「凄い馬になると思います」大物牝馬との出会いにG1意識!? 昨年76勝の若武者が待望のG1初制覇へ、カギを握る2つの杉山厩舎
充実一途の若手騎手が、待望のG1制覇へ大物ゲット
「今年はぜひGIを獲りたいです」
昨年はキャリアハイの76勝、重賞4勝を挙げた充実一途の西村淳也騎手が7年目の目標とするG1獲りへ、さっそく大きな一歩を踏み出した。
7日、中山競馬場で行われたフェアリーS(G3)は、5番人気のイフェイオン(牝3歳、栗東・杉山佳明厩舎)が優勝。8枠13番からのスタートは「難しいレースになりそう」と懸念されていたが、言われていたが、スタートから好位をキープすると、最後は鋭い脚で差し切り勝ち。西村騎手の落ち着いたプレーも光った。
レース後、殊勲の鞍上は「まだまだ若くて、改善点は一杯ありますが、着実に克服していけば、凄い馬になると思います」と相棒のイフェイオンを手放しで評価。「今後はクラシック(戦線)に乗れるといいですね」と春の大舞台を見据える。
昨年は数多くの重賞レースに騎乗して4勝。いよいよトップジョッキーの仲間入りが見えてきたが「昨年は目標だったG1を獲ることができませんでしたが、今年はぜひG1を獲りたいです」と目標を掲げたように、G1では4着が2度とあと一歩及ばなかった。
また、この勝利はイフェイオンを管理する杉山佳明厩舎にとって、開業4年目にして嬉しい重賞初制覇。
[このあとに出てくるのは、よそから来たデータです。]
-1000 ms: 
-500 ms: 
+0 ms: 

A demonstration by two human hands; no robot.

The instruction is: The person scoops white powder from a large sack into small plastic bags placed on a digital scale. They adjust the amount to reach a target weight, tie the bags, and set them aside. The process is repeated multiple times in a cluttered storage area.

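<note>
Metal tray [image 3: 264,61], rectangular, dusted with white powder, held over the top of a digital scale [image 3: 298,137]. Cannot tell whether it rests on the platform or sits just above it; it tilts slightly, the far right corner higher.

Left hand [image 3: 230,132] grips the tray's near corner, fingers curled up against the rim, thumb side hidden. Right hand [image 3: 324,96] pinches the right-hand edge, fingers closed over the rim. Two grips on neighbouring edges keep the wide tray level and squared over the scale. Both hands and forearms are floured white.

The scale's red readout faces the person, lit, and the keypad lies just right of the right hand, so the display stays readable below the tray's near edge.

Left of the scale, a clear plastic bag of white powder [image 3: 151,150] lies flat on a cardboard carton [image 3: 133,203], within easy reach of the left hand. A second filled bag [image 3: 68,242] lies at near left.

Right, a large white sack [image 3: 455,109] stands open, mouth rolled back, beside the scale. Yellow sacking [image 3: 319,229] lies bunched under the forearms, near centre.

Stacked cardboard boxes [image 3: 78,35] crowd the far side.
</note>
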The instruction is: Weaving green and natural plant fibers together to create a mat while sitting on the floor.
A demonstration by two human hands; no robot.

人馬共に大きな勝利となったが、西村騎手がG1獲りという2024年の目標を達成するためのキーマンは「もう1人の杉山調教師」ではないだろうか。
言わずと知れた、昨年のリーディングステーブル・杉山晴紀厩舎である。
西村騎手にとって大事な「2つ」の杉山厩舎
先述した通り、昨年の西村騎手のG1最先着は2度の4着だ。安田記念(G1)のガイアフォース、マイルCS(G1)のエルトンバローズはどちらも勝ち馬から0.2秒差と本当にあと一歩という惜しい内容だった。
それだけに本人も具体的になった目標へ力が入るとことだが、実はこの2頭は共に杉山晴厩舎の管理馬である。
特に明け4歳のエルトンバローズは昨年、ラジオNIKKEI賞(G3)と毎日王冠(G2)を連勝。レーベンスティール、ソングライン、シュネルマイスターといったG1級を撃破しており、今年のマイル戦線では中心視される1頭だ。
また、安田記念4着と高いマイル適性を示したガイアフォースだが、こちらの本領は中距離。特に昨年の天皇賞・秋(G1)では、前半1000mが57.7秒というハイペースだったこともあって、勝ったイクイノックス以外は後方勢が上位を賑わせた。そんな中、2番手から5着に粘ったのが本馬である。
この2頭を管理する杉山晴厩舎は昨年55勝を挙げ、開業8年目の速さで厩舎リーディングを達成したが、騎手別最多の11勝を挙げて大きく貢献したのが西村騎手だった。
エルトンバローズ、ガイアフォースという2本の剣を擁する杉山晴厩舎と、「凄い馬になる」と期待を寄せるイフェイオンを管理する杉山佳厩舎。自身が切望するG1制覇へ、カギを握っているのは「2つの杉山厩舎」との関係かもしれない。